WHAT YOU NEED TO DO
Within the records below is a range that opens at the line with "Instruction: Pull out" and closes at the line with "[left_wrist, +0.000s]". Return that range word for word, both ends included, and only that range.
── INFORMATION PROVIDED
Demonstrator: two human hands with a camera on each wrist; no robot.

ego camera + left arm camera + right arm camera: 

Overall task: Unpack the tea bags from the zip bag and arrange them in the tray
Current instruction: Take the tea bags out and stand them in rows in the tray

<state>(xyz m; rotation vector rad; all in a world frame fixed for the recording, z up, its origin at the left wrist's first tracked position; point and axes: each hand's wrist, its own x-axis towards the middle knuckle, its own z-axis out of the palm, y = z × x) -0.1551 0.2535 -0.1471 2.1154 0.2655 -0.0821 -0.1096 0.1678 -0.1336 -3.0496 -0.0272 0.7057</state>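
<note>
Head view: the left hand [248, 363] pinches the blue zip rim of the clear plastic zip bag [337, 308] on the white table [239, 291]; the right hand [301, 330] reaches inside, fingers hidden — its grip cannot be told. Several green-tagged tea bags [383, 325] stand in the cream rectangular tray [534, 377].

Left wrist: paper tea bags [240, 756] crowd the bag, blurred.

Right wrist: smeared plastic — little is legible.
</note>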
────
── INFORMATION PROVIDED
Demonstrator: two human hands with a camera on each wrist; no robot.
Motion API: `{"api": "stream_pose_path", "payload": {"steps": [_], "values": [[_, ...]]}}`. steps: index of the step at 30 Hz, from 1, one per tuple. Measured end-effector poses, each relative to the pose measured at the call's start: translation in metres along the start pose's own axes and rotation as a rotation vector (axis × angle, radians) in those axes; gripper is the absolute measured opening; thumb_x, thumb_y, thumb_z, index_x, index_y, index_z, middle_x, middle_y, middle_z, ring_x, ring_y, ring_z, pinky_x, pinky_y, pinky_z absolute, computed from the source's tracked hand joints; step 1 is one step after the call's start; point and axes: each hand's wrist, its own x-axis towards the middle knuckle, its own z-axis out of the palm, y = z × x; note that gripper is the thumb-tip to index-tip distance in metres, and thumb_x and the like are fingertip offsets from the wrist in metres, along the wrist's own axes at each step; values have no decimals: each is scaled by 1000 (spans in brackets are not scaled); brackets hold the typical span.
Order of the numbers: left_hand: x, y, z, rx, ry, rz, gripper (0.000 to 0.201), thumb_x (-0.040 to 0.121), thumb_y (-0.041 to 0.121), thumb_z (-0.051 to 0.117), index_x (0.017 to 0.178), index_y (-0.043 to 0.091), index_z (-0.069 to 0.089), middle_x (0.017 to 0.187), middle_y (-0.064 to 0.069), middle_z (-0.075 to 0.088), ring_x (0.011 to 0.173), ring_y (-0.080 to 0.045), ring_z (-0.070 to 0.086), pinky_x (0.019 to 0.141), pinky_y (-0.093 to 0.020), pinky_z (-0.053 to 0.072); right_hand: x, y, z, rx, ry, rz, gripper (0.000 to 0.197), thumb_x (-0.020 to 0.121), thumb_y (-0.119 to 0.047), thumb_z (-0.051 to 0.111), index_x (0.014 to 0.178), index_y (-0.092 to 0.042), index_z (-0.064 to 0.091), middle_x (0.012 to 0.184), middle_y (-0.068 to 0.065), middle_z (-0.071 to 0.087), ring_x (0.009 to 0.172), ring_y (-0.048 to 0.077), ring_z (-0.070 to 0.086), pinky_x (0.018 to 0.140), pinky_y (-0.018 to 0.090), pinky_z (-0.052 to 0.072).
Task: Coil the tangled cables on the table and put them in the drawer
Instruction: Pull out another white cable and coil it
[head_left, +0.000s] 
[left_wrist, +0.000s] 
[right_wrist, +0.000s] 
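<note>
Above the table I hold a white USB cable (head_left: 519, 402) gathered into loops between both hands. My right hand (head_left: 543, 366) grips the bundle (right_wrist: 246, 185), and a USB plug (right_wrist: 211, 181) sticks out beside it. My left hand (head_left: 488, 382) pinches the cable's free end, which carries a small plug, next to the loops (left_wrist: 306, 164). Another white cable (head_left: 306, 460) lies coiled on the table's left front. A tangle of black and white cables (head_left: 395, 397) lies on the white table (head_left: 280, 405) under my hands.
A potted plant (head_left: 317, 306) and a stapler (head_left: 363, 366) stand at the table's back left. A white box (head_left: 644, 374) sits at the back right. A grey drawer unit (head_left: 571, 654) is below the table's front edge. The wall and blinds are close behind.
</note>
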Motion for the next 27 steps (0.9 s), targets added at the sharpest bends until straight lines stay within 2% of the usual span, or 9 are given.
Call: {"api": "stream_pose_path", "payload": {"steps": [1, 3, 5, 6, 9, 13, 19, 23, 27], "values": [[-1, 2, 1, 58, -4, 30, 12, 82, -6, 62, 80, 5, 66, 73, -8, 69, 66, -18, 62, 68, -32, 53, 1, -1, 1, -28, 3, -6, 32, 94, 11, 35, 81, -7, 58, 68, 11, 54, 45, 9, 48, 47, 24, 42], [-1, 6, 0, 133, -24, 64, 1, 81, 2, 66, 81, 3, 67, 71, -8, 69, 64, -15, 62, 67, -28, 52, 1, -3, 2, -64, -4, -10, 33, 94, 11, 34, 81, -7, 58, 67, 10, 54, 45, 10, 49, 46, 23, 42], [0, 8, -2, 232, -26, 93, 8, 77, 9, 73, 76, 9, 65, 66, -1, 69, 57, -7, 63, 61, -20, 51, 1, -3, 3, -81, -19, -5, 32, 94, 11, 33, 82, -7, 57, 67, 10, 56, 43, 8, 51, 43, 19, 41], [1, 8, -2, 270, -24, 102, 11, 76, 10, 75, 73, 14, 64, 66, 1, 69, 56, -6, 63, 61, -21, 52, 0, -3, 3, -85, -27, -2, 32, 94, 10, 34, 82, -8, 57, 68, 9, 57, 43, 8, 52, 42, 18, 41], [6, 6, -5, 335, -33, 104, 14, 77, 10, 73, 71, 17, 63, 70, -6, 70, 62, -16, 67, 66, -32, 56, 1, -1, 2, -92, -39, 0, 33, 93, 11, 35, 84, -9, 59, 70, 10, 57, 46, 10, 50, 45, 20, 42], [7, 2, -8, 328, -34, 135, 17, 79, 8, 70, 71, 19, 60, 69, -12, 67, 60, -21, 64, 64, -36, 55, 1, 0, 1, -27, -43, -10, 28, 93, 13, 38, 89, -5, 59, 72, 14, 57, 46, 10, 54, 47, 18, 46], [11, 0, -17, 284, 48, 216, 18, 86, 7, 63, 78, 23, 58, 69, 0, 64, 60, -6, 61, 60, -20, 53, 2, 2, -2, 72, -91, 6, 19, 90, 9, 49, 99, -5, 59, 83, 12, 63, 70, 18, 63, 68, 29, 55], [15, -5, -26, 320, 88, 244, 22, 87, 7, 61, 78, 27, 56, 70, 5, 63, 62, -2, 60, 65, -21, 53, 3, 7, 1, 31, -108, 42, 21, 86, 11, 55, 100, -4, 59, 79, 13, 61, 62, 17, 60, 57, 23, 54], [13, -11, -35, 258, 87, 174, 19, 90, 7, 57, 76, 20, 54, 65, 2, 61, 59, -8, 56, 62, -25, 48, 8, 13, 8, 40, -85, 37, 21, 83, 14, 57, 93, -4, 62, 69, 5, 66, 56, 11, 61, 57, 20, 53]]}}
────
YOUR RESPONSE
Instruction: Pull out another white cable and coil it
[head_left, +0.000s] 
[left_wrist, +0.000s] 

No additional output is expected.